The actual response can be found in the source code for the String class

The identifier of the encoding used to encode the bytes in. The supported values in this implementation are

  LATIN1
  UTF16
 

This field is trusted by the VM, and is a subject to constant folding if String instance is constant. Overwriting this field after construction will cause problems.

As to why the first one is different, that depends on how each String is instantiated. The choice of the default value depends on a parameter set by the JVM. A value different from the default one is a sign that the String was build from another String or a byte array.

In the first case it means the original String has that coder value itself.

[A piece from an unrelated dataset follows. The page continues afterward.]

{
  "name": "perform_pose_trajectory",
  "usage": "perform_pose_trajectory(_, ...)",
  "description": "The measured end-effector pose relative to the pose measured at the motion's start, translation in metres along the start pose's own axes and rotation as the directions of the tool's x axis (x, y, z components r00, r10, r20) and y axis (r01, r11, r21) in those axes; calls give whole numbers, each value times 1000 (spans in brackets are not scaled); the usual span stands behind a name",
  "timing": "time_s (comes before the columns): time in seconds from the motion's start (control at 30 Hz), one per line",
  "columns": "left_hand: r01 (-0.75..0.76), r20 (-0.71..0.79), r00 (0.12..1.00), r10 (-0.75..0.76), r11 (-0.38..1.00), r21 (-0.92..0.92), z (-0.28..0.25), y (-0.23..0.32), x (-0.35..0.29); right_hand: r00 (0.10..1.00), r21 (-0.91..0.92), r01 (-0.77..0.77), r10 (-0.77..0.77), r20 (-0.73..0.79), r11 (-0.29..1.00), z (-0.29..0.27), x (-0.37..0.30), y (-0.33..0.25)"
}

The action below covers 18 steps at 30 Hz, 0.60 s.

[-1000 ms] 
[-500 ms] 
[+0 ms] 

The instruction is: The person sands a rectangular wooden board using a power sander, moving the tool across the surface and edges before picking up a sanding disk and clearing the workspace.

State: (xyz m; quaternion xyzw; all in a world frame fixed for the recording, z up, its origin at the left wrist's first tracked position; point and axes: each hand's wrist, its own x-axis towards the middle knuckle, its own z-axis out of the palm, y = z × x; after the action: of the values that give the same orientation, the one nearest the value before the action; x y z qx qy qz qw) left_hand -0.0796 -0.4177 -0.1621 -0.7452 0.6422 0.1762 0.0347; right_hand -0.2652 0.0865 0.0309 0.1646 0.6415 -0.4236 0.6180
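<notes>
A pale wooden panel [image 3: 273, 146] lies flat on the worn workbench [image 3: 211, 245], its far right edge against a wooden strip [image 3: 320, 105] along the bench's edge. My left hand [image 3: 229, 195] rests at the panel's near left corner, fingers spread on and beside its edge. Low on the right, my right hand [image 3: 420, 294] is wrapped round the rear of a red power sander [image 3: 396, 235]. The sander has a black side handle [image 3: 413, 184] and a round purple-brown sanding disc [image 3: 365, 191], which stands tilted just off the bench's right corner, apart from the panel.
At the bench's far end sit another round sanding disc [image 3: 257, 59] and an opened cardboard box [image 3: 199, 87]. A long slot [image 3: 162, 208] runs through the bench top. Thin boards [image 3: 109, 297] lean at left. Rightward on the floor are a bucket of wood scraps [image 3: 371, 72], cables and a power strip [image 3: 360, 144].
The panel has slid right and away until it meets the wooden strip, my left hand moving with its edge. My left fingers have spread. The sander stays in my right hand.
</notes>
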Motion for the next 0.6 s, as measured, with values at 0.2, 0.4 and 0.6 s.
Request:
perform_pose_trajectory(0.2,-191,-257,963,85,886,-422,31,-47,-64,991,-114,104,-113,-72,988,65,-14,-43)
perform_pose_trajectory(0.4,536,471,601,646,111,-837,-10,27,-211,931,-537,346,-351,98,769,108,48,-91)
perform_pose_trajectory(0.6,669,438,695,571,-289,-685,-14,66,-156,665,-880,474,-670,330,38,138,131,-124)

In the second case it depends on the result of a call to the decode method of the StringCoding class which returns an object with the code value set depending on that initial parameter I talked about above (the one set by the JVM) and the encoding passed to the constructor of String.

Federico klez Culloca
  • 26,308
  • 17
  • 56
  • 95
  • 1
    It doesn't really explain "Why the value is 1 for first index and 0 for all other?", yet I completely agree with the first part. – Amongalen Jul 15 '20 at 14:35
  • No, It is not the expected answer. One more problem here is, equals() method of String uses coder, so it will give unexpected result in this particuller case – Pramendra Raghuwanshi Jul 15 '20 at 15:02
  • 1
    @PramendraRaghuwanshi I added some more detail, I'm not sure it's more helpful now, but I hope it's clearer. – Federico klez Culloca Jul 15 '20 at 15:28
  • 1
    @PramendraRaghuwanshi: What "particular case"? If you can provide an example where two strings should be equal but are comparing as unequal (or vice versa), please give details of that in the question. – Jon Skeet Jul 15 '20 at 15:32
  • Thank you guys for all your effert and time, I understood how JVM is working for it but still the values for coder should not be different. and if it is happened, then is there any way to make the coder value same for all index – Pramendra Raghuwanshi Jul 16 '20 at 06:23
  • 1
    @PramendraRaghuwanshi it would help to see the row in your csv that's causing that result. Like a direct copy and paste in the question, without modifications. – Federico klez Culloca Jul 16 '20 at 06:42
  • @FedericoklezCulloca header1,header2,header3,header4,header5 – Pramendra Raghuwanshi Jul 16 '20 at 06:55
  • 2
    @PramendraRaghuwanshi if that's a direct copy and paste I see no apparent reason for it to behave like that. Try to open the file with a hex editor and check if you see some unexpected byte around or inside the header – Federico klez Culloca Jul 16 '20 at 07:04
  • 3
    @PramendraRaghuwanshi you are focusing on an unimportant implementation detail. Apparently, you have two strings that you think should be equal while they aren’t. Don’t look at the internals, look at the *content*, e.g. char by char. Where is the difference. It shouldn’t be too hard, the first string has a length of eight while all other have a length of seven. Does you csv file have a byte-order-mark at the beginning that is now part of the string? That would explain everything, the different length, the different coder (U+FEFF requires UTF-16 but might be invisible), your confusion… – Holger Jul 16 '20 at 07:58
  • Yes,.. @FedericoklezCulloca, you are right, The file is having some junk characters... I will attach the screen shot in the next answer, to help others if anybody face the same issue.... – Pramendra Raghuwanshi Jul 16 '20 at 08:40
3

As Federico klez Culloca explain How JVM works with String coder, which is absolutly correct.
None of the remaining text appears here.